Quotes about Duty
The sad duty of politics is to establish justice in a sinful world.
- Reinhold Niebuhr
With freedom goes responsibility, a responsibility that can only be met by the individual himself.
- Ronald Reagan
National defense is one of the cardinal duties of a statesman, and that there is an obligation to perform such a duty absolutely irrespective of party politics or factional differences.
- John Adams
Justice is a certain rectitude of mind whereby a man does what he ought to do in the circumstances confronting him.
- St. Thomas Aquinas
It is the true duty of every man to promote the happiness of his fellow creatures to the utmost of his power.
- William Wilberforce
True liberty is not the power to live as we please, but to live as we ought.
- AW Pink
The constitutions of most of our States assert that all power is inherent in the people; that... it is their right and duty to be at all times armed.
- Thomas Jefferson
Freedom is not the permission to do what you like.
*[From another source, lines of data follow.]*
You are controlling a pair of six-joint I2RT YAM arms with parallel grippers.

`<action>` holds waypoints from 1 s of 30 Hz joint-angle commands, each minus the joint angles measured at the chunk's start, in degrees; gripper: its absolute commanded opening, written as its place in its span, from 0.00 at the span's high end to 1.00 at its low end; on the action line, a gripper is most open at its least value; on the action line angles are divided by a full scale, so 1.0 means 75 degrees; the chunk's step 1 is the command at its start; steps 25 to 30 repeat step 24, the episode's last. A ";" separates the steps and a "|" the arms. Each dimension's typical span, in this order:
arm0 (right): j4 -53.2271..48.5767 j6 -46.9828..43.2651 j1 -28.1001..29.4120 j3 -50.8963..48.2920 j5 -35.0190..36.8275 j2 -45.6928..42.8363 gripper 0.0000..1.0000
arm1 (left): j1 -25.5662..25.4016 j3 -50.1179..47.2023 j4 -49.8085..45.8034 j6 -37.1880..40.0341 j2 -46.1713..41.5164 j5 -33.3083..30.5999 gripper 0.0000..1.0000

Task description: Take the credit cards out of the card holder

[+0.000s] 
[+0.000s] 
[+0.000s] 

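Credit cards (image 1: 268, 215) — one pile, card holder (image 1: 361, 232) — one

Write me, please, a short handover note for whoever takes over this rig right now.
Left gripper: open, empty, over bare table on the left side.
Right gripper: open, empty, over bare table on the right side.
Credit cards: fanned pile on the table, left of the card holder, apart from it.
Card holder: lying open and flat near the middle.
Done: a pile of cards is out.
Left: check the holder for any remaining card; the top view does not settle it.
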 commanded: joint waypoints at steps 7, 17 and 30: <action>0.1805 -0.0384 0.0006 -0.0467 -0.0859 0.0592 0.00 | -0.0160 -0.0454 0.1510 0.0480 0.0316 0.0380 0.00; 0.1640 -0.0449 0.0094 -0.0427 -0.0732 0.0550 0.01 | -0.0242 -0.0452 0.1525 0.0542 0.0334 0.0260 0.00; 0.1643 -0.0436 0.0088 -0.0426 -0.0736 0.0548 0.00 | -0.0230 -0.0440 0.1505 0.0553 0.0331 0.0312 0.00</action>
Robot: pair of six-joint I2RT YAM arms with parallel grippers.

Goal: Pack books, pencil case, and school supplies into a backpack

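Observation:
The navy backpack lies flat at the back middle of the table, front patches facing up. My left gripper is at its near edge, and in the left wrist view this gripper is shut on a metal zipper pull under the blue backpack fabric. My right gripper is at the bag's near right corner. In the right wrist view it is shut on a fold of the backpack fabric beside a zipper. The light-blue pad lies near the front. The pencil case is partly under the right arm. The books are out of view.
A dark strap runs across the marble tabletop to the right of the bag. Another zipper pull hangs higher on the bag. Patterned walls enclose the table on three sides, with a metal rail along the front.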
It's the power to do what you ought.
- Os Guinness
The reward of one duty is the power to fulfill another.
- George Eliot
In respect to the danger of being killed by them, it is true that whoever does go must put his life in his hand, and not consult with flesh and blood; but do not the goodness of the cause, the duties incumbent on us as the creatures of God, and Christians, and the perishing state of our fellow men, loudly call upon us to venture all and use every warrantable exertion for their benefit?
- William Carey
Some attempts are still making, but they are inconsiderable in comparison of what might be done if the whole body of Christians entered heartily into the spirit of the divine command on this subject. Some think little about it, others are unacquainted with the state of the world, and others love their wealth better than the souls of their fellow-creatures.
- William Carey
No one is without Christianity, if we agree on what we mean by that word. It is every individual's individual code of behavior by means of which he makes himself a better human being than his nature wants to be, if he followed his nature only. Whatever its symbol -- cross or crescent or whatever -- that symbol is man's reminder of his duty inside the human race.